**** AVAILABLE DATA

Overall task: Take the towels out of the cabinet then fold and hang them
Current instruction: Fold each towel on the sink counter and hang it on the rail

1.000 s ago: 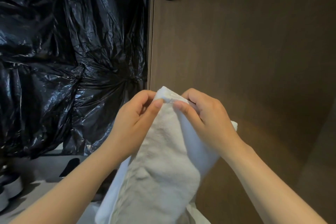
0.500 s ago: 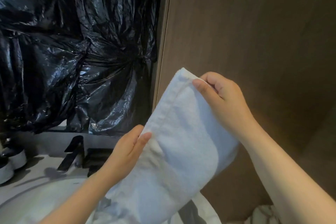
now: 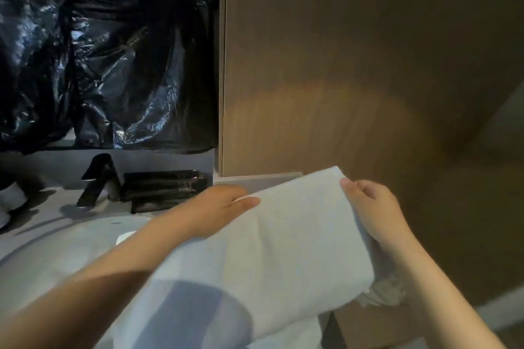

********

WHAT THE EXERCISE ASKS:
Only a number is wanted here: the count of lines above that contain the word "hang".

REPLY TO THE TASK:
2